Section 3 of the Wills Law provides that the minimum age at which a person can make a will is 18 years. Certain persons are however exempted from this age requirement, i.e. soldiers in actual military service and mariners or seaman at sea who can prepare valid Wills though under the age of 18 years.
SOUND DISPOSING MIND: The Testator must possess the mental capacity or sound disposing mind to make a Will. This simply means that the Testator must not be suffering from any disease of the mind or of the body capable of affecting the mind of the Testator in the making of the will. Where it is established that the Testator was not of sound mind at the time of making the Will, the Will will be invalidated.
In the case of Banks v. Goodfellow, the court gave a standard for ascertaining if the testator is of sound mind.
- The testator shall understand the nature of the acts of making a Will and its effects. He must understand that he is by Will giving out and not selling his property;
- The testator should understand the extent of the property of which he is disposing;
- The testator shall be able to comprehend and appreciate the claims to which he ought to have effect (the person whom by will he is excluding from all participation) that is, he must recollect the persons who are the objects of his bounty; and
- The manner in which the property is to be distributed between them.
In order to make a valid Will, the Testator must have the intention to make a Will and must intend that his wishes should take effect on his death. The Testator must know of and approve of the contents of his Will. If the contents of the Will are not the wishes of the Testator but of another person then it is invalid. Section 8 of the Wills Law, a Will must not be witnessed by a beneficiary of the Will or his spouse unless the gift to the beneficiary is a charge or direction for payment of debt. In consequence, where a person or his spouse is a beneficiary under a Will, such a person or the spouse must not witness the Will. If that person or spouse witnesses the Will, the gift to him fails. Nonetheless, the Will remains valid.
WHY DO I NEED A WILL?
This is the question most people ask. Writing a Will goes beyond making easier for family and friends to sort out a deceased testators property. Below are some valuable reasons on why you need a Will that I have gathered from my years of practice.

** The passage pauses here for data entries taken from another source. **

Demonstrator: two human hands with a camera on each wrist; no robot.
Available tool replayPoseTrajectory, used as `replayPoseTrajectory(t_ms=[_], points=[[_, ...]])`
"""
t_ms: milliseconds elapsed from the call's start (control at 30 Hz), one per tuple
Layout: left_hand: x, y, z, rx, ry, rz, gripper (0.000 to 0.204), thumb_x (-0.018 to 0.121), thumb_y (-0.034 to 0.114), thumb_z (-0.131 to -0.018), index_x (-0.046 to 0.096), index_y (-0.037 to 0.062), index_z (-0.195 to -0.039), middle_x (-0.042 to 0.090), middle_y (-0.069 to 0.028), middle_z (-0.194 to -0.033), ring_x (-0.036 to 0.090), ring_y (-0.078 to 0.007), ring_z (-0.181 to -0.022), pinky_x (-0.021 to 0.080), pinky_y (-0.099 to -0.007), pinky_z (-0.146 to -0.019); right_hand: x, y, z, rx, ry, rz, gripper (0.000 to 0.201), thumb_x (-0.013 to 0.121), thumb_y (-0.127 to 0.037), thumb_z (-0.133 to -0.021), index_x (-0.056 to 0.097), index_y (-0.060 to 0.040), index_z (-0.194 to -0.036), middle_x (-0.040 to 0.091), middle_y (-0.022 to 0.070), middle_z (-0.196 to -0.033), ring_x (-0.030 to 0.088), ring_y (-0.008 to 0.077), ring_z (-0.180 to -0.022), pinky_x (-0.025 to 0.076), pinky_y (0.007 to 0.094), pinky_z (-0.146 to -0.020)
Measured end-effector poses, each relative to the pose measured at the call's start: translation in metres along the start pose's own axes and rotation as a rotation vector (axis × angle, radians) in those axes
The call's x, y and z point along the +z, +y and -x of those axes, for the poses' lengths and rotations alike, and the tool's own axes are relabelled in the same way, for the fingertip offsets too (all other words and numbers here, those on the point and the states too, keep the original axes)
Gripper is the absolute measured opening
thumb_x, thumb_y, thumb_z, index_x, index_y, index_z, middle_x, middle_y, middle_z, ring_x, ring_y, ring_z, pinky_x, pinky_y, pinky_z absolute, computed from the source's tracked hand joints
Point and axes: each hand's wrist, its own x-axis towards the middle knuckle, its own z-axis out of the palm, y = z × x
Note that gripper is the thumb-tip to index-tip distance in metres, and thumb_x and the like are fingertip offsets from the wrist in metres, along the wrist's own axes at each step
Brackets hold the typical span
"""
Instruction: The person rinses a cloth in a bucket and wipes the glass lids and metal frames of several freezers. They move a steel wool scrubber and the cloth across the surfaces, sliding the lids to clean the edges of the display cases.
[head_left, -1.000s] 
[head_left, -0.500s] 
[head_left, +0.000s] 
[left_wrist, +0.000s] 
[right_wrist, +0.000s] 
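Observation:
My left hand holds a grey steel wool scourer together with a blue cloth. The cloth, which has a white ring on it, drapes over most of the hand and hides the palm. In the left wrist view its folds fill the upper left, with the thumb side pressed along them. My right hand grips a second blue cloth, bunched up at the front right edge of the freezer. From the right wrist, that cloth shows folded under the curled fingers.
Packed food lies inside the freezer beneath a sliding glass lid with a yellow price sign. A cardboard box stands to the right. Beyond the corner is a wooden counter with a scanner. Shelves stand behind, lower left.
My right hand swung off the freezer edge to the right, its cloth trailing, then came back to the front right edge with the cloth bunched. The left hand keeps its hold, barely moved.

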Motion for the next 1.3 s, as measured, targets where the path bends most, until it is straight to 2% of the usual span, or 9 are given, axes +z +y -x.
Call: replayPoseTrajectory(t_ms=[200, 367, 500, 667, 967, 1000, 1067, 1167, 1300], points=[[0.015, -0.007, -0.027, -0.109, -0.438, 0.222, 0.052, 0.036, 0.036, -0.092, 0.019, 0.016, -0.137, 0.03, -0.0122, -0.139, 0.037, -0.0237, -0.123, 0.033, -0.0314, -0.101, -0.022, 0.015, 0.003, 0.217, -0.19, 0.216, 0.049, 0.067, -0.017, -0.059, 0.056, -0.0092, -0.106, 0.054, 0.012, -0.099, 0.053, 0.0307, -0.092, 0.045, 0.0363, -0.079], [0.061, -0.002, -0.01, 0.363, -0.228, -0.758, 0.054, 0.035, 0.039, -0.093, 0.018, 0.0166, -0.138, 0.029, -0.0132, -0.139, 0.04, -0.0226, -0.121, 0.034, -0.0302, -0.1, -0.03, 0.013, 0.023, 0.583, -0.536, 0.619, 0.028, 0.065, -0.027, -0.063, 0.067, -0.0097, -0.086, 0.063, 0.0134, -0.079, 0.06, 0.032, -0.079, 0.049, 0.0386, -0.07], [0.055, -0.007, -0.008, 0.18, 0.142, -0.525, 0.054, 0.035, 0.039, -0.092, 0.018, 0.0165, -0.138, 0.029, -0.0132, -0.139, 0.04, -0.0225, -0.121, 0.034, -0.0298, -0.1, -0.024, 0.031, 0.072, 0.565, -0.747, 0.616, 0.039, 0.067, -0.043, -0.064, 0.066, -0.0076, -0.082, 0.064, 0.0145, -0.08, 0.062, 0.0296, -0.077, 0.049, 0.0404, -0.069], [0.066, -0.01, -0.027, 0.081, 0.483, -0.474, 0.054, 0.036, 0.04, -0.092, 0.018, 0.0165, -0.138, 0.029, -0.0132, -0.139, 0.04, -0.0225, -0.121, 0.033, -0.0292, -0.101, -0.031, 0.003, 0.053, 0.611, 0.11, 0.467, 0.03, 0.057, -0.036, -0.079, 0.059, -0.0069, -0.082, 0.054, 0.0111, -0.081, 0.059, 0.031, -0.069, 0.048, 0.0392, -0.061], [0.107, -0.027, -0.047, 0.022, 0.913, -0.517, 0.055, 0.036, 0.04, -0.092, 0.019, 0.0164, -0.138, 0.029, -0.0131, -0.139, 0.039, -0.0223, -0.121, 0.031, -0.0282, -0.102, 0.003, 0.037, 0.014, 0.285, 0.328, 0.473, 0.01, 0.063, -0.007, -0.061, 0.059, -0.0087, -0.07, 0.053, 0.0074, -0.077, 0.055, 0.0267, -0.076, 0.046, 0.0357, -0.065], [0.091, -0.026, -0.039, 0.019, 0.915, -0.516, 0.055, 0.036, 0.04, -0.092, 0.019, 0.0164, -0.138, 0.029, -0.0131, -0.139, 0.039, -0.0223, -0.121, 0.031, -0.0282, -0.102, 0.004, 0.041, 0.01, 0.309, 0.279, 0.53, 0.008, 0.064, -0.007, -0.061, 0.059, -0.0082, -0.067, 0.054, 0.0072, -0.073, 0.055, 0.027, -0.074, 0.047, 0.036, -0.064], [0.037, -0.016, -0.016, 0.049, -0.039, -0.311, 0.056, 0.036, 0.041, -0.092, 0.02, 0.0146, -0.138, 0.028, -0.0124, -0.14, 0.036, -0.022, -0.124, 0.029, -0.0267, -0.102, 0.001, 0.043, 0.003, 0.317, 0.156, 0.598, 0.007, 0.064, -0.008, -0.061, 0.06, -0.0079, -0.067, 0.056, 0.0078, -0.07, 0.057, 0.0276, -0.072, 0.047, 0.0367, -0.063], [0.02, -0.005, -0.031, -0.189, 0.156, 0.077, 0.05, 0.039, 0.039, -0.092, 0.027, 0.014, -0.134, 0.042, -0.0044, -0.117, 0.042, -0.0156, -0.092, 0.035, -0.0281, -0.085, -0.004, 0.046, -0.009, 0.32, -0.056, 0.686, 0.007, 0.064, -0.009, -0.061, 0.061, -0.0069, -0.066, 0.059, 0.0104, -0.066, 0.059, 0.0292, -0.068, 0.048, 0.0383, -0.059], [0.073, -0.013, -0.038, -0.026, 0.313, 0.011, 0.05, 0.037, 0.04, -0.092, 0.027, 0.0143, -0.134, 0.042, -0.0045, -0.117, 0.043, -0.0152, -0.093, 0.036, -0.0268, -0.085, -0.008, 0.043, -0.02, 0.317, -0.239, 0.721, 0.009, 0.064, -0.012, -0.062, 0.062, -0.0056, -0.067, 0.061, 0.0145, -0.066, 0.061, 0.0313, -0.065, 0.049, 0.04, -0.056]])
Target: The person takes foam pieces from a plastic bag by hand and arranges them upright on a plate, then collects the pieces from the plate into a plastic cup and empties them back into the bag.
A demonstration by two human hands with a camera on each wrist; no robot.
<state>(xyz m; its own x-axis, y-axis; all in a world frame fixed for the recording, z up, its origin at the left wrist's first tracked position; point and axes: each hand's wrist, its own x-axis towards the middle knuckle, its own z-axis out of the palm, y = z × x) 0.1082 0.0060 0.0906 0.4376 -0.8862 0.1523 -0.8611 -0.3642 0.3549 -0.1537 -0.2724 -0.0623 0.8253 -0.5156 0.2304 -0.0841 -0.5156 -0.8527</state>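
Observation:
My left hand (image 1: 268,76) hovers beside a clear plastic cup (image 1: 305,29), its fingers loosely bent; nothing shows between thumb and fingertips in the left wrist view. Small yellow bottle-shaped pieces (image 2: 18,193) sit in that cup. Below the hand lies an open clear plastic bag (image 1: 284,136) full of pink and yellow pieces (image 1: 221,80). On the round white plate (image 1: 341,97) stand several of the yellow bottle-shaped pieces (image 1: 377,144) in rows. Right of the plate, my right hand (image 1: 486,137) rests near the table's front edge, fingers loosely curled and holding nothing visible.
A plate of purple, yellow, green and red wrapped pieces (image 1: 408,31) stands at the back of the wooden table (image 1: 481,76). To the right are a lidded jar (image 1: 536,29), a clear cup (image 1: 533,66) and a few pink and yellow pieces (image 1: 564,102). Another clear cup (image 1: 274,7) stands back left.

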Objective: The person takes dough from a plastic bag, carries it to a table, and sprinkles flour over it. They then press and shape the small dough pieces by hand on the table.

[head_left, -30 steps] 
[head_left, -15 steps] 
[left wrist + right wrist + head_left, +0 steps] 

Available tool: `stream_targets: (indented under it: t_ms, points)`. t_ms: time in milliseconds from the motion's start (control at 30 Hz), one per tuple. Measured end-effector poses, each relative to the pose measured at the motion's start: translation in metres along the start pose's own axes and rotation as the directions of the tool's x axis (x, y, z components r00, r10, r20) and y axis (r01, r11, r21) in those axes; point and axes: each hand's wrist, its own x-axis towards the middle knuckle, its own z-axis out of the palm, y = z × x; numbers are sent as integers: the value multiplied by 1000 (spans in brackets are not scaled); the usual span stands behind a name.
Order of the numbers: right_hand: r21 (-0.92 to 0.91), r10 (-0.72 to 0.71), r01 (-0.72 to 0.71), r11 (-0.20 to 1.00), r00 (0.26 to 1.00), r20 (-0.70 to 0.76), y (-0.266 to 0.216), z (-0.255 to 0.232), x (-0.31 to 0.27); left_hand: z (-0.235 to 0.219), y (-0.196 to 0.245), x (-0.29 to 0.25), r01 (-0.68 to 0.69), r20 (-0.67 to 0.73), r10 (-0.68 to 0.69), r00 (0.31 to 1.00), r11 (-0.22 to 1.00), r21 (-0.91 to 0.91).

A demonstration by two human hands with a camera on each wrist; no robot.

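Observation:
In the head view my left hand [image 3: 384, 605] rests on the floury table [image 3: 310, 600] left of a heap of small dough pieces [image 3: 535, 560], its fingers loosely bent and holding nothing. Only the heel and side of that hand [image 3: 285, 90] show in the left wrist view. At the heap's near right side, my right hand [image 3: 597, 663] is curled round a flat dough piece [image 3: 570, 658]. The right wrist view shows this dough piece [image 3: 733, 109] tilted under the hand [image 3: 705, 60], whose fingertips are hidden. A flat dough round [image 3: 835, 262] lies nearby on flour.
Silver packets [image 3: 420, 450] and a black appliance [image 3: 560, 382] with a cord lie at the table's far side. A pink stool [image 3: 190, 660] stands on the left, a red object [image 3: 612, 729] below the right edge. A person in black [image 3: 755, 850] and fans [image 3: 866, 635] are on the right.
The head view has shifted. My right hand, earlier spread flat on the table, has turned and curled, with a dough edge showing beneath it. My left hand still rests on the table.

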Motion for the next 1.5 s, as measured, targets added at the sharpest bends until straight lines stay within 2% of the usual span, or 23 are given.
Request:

- Writing a will allows the testator choose people he wants as his personal representatives, executors and trustees. But if he dies intestate (without a Will) administrators will be appointed by the court or family members in which case he might not have agreed to.
- It is cheaper to administer the estate of a deceased who died leaving a Will than a deceased who dies intestate. This is because a grant of administration involves the additional expenses of a bond and sureties.
- A testator may by his Will appoint a guardian for his children that he trust.
- A testator may disinherit any person according to his desires subject to any rule he is to be subjected to. But if he dies intestate, his property is shared by native laws and custom even to those he might not want to inherit them.
- Writing a will is especially important if a testator have children or other family who depend on you financially, it allow a testator leave them with something to survive with outside the family.
- A deceased person may choose to leave a gift for people outside his relation or for charity in his Will. But this might not be possible if such deceased person did not have a Will.
- A will reduces the incidence of conflict which arises when sharing a deceased person’s estate among family members.
Most people can write a simple Will without a lawyer, but in some situations, writing of a Will requires the help of a lawyer. In my years of practice, majority of the conflict that arise during distribution of a deceased property is usually because it was not professionally done by a lawyer. Creating a formal, typed document is less likely to cause trouble after the death of the testator.
If you have not written your Will, think of doing so.